El botiquín de una bendición para curar las prisas en la Iglesia - Alfa y Omega

Hace poco tuve uno de esos días de no parar. Se me juntaron varios asuntos que tenía que resolver. Pero, como nos pasa a todos, basta que tuviera prisa para que surgieran también los imprevistos. Deseaba que el tiempo me diera más de sí y que el reloj fuera más lento. Sin embargo, la tarde me sorprendió con tareas pendientes.

Estaba en la portería, confiada de que ya no vendría nadie más a esas horas, pero cuando menos lo esperaba llamaron al timbre. Era un desconocido, venía de lejos y pidió hablar un ratito conmigo; titubeé en ese momento y le dije que no tenía mucho tiempo, pero él insistió, diciéndome que no me iba a ocupar demasiado.

Recibí a aquel hombre en el locutorio. Comenzó a contarme quién era, de dónde venía, algunas inquietudes que llevaba a cuestas. Era como si me conociera de siempre. Entonces fue cuando el tiempo se paró. El hombre seguía hablándome y yo le escuchaba sin pensar en nada más. Ya solo importaba aquel encuentro gratuito, aquel momento presente en el que alguien me abría el corazón. Al final me pidió que rezase por él, por su familia y por sus amigos. Se levantó para marcharse, pero antes de volverse hacia la puerta me miró y me dijo: «Por favor, bendíceme». Le bendije y se fue.

Por la noche comprendí, que después de haber estado todo el día corriendo de un sitio a otro, agobiada, no había podido imaginar que lo mejor, lo que más urgía, estaba aun por hacer. Me lo vino a enseñar un desconocido al final de la tarde: lo que más importó en esa jornada, la tarea más principal de todas las que había hecho fue aquella bendición.

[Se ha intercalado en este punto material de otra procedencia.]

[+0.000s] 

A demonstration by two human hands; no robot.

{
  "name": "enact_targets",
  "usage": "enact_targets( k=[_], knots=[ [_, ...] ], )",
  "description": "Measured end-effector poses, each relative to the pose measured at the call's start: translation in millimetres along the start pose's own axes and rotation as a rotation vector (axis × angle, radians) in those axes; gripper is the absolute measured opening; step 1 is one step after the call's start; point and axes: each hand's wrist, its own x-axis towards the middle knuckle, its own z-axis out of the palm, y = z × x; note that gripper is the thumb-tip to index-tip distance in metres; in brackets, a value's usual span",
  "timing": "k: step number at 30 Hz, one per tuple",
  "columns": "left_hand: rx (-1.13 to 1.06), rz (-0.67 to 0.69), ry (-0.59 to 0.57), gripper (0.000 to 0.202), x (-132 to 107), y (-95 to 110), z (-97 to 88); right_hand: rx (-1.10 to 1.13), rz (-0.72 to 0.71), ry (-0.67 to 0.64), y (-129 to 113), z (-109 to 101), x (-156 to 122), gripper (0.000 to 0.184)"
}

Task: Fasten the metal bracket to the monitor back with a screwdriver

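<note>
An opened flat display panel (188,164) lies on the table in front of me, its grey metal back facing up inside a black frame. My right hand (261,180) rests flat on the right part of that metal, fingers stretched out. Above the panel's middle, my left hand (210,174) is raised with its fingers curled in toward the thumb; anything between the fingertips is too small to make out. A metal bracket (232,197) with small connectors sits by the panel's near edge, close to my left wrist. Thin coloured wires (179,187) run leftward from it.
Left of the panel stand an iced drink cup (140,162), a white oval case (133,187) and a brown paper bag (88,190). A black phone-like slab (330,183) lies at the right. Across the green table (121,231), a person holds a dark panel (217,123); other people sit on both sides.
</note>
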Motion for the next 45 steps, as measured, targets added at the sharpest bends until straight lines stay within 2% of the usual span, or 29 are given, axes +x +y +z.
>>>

En este hospital de campaña que es la Iglesia, será necesario que trabajemos mucho por los pobres, que hagamos nuevos y buenos proyectos, que tratemos de tener infraestructuras para atender tantas necesidades, que nos preocupemos de una formación sólida, etc. Todo esto y más. Pero que no nos falte nunca en el botiquín una bendición. En medio de tantas palabras hirientes, malsonantes, duras como piedras, sería saludable que nos bendijéramos unos a otros, porque como dice 1 Pedro 3, 9: «Para esto habéis sido llamados, para heredar una bendición».